BEGIN
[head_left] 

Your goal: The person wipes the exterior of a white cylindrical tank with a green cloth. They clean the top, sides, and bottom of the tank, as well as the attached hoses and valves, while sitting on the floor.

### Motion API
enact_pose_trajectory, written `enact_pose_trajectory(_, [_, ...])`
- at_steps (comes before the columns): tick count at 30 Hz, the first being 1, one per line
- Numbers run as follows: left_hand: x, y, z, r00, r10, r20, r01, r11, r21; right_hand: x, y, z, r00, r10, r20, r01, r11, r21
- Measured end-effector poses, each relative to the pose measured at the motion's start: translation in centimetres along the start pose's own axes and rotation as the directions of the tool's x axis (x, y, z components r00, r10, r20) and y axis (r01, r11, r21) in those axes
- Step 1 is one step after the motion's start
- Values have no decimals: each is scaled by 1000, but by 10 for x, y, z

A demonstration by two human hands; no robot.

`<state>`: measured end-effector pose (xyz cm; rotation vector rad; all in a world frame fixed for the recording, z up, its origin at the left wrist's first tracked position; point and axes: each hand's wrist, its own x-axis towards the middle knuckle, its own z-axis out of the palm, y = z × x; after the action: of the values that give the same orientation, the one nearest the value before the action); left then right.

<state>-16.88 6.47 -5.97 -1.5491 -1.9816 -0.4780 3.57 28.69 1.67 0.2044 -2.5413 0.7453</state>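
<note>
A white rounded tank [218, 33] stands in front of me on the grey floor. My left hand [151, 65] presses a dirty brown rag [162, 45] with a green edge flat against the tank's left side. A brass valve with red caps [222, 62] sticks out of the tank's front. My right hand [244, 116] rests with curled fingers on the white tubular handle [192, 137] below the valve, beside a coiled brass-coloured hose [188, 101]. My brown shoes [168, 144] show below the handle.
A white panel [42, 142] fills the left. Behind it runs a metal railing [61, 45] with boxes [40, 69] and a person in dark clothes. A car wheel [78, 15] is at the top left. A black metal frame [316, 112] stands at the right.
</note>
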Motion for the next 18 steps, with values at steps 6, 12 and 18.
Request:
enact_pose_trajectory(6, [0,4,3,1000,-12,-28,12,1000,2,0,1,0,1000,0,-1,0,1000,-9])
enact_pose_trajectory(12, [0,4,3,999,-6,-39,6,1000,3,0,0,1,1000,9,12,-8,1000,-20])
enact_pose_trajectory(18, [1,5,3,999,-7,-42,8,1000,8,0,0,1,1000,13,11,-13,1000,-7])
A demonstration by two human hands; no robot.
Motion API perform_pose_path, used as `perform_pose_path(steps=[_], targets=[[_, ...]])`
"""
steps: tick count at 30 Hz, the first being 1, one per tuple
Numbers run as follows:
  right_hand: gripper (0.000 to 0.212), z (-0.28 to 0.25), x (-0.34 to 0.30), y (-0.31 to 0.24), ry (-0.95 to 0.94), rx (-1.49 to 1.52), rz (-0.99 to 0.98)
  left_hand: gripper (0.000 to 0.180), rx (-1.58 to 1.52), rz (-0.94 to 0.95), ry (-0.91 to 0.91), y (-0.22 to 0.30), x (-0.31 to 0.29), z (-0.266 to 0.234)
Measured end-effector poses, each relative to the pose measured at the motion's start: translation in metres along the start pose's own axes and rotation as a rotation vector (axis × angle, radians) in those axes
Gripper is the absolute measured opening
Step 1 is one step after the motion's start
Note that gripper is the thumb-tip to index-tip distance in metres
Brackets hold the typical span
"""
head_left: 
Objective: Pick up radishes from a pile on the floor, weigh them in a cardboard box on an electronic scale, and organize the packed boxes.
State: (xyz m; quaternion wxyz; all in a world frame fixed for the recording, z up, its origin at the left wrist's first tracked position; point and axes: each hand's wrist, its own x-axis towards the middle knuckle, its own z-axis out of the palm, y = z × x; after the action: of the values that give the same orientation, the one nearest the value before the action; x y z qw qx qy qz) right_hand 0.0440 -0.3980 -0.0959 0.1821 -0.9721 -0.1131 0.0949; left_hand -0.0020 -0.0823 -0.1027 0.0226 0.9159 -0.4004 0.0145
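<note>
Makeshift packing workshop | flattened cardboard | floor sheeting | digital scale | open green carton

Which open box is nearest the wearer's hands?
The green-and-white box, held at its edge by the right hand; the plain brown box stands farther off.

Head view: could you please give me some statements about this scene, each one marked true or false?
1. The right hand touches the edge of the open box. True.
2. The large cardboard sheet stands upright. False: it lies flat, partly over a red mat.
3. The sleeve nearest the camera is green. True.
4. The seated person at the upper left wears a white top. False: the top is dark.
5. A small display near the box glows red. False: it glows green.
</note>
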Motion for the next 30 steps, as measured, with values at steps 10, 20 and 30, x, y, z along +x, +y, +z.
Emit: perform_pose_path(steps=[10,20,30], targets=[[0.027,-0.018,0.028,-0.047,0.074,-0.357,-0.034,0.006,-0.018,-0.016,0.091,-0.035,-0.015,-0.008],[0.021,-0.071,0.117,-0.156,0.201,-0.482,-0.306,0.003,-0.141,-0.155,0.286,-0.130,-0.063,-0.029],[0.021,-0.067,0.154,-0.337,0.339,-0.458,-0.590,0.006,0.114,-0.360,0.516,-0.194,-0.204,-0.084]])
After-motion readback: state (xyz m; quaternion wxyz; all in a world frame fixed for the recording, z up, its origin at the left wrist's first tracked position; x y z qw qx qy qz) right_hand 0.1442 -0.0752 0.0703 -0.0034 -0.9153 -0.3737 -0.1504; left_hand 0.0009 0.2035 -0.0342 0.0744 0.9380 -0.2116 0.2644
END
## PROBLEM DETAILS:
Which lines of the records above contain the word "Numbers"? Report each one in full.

## OUTPUT OF THE TASK:
- Numbers run as follows: left_hand: x, y, z, r00, r10, r20, r01, r11, r21; right_hand: x, y, z, r00, r10, r20, r01, r11, r21
Numbers run as follows:

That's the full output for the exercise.